In Too Deep: Exclusive Rights of Game Producers in the Esports Industry

In Too Deep: Exclusive Rights of Game Producers in the Esports Industry

In a previous article, I discussed the rise of esports, in this article I will explore the proprietary nature of esports, the deep control afforded to game producers over their IP, and the role that the gaming community plays in regulating their behaviour.

As previously mentioned, esports share many of the common elements found in traditional sports. There are professional leagues, teams, sponsorships, media deals, agents, and fans. However, unlike traditional sports, esports differ most significantly in the proprietary nature of the activity. Major League Baseball does not own baseball, the National Hockey League does not own hockey, the National Basketball Association does not own basketball, but in the Overwatch League (OWL), someone does own Overwatch. Overwatch is, therefore, eligible for copyright protection as an audiovisual work. In Canada, the Copyright Act does not identify video games as a specific category of work. However, the courts have recognized  video games to be protected by copyright, both as a whole and in its individual elements such as the soundtrack, voice acting, character design, and level design. For the most part, the owner of the copyright in a video game is the game’s producer.

Similarly to most copyright owners, game producers assert their exclusive rights by controlling reproductions, distributions, public performances, and creations of derivative works that involve or stem from their copyright-protected work. In esports, these exclusive rights provide game producers with significant power over the direction of the industry. Game producers possess the ability to dictate not only the use of their games in tournaments, but also the way the tournaments will function, and even who can participate in the tournaments. Game company Activision Blizzard’s recent decision to switch from a merit-based league to a franchised league for its game Call of Duty is one recent example of a producer exercising this control. This decision was ultimately met with criticism after the iconic Call of Duty World League (CWL) team 100 Thieves backed out of the estimated $25 million franchise fee required to join the new franchise league. Their decision effectively concluded their participation in the game Call of Duty for the time being.
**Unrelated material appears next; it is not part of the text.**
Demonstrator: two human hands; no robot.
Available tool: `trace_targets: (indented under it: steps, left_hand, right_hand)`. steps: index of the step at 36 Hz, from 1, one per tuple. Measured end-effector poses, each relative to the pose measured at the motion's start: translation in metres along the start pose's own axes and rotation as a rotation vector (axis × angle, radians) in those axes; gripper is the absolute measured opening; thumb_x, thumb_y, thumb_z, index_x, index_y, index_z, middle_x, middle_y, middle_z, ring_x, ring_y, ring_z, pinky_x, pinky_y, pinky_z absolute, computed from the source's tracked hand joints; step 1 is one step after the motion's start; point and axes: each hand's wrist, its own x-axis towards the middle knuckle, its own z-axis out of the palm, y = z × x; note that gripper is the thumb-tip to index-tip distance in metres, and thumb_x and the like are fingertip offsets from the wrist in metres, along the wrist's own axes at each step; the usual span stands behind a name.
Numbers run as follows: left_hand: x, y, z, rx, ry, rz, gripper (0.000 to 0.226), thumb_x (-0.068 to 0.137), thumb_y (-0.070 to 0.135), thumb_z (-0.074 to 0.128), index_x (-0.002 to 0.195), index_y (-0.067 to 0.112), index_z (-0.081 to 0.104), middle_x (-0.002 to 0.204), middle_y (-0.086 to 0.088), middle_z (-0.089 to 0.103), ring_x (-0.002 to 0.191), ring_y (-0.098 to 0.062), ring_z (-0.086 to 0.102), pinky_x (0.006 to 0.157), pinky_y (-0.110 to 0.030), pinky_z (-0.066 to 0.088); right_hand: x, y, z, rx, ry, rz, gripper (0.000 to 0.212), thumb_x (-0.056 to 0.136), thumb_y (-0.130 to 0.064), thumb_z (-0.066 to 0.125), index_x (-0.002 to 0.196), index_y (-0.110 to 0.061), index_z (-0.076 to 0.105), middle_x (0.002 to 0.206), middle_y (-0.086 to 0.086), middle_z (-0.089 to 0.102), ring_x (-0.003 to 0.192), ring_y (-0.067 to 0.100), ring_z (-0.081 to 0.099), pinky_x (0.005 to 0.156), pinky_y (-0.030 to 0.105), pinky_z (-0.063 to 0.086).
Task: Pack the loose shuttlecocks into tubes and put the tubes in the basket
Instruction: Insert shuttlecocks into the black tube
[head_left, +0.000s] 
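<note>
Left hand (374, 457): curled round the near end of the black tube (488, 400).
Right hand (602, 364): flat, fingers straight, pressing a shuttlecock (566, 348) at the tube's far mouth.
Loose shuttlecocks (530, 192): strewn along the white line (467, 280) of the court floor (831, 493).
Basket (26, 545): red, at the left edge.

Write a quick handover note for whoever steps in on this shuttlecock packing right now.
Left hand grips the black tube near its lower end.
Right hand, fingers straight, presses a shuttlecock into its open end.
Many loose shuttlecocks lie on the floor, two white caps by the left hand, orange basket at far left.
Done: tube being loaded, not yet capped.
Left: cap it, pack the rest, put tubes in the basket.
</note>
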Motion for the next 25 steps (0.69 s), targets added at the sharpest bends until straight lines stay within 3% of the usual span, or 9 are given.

Given that tournament organizers, teams, players, broadcasters, spectators, and advertisers all rely on access to a publisher’s IP to participate in esports markets, there is a concern that a publisher’s behaviour could constitute anticompetitive IP exploitation. As one legal scholar noted, a game publisher’s IP in a game effectively grants them a permissible monopoly, and publishers will rationally seek to minimize competitive pressure from other entities in the market through vertical integration of the downstream market. However, the issue of whether a single videogame could constitute a relevant market under competition law is unclear. Currently, there are many different esports leagues, numerous publishers, and countless current and emerging games, as opposed to just a single league with monopoly power. Moreover, it would be difficult for any would-be plaintiff to demonstrate that a publisher’s actions were anything not otherwise already afforded to them through federal IP protection. While it’s unlikely there would be any clear violations of competition law, those within the esports industry need to be cognizant of these issues, particularly in an era in which publishers are demanding franchise fees in the tens of millions of dollars for games yet to be released.

While publishers will often flex their IP muscle at the expense of tournament organizers, leagues, teams, advertisers, and broadcasters, there is one particular area where publishers typically turn a blind eye – streaming. When a user purchases a game, what they are buying, in addition to the physical copy, is a copyright licence to make use of the game subject to certain terms and conditions. Generally, streamers receive a “carte blanche” from publishers when it comes to streaming on services such as YouTube and Twitch because it makes commercial sense given the promotional value that streamers provide to the game.

The recent launch of the game Apex Legends is a testament to the influence that streamers have on the industry. Much of the game’s early success can be attributed to clever marketing on behalf of the publisher. Reports indicate that the game’s publisher, Electronic Arts Inc (EA), paid a number of streamers, including a reported $1 million to top streamer Tyler (Ninja) Blevins, to play the game for the week. The game was an instant success, within the first week of its release the game generated over 25 million players, with nearly 64 million hours of live viewership on the streaming site Twitch. All this success occurred even though the game was not announced to the public until a day before it was actually released!

While the gaming community is certainly capable of giving a game life, it also possesses the power to take it away. In 2017, fans organized a boycott of EA’s Star Wars Battlefront II to protest the game’s unfair use of “loot boxes”. As a consequence of the boycott, EA failed to meet sales targets by roughly one million copies, their stock price fell, and their reputation was permanently damaged. Needless to say, the gaming community plays a significant role in this emerging industry, acting as a type of de-facto regulator in a mostly unregulated industry. 

From an outsider’s perspective, there often appears to be unbridled control on the part of game producers in the esports industry. Still, it should not be forgotten that a game’s real success depends on its reception in the gaming community. If a game producer chooses to deploy exploitative IP strategies, copystrike its players, or engage in manipulative profit-maximization, the community will be aware, and a game publisher will suffer.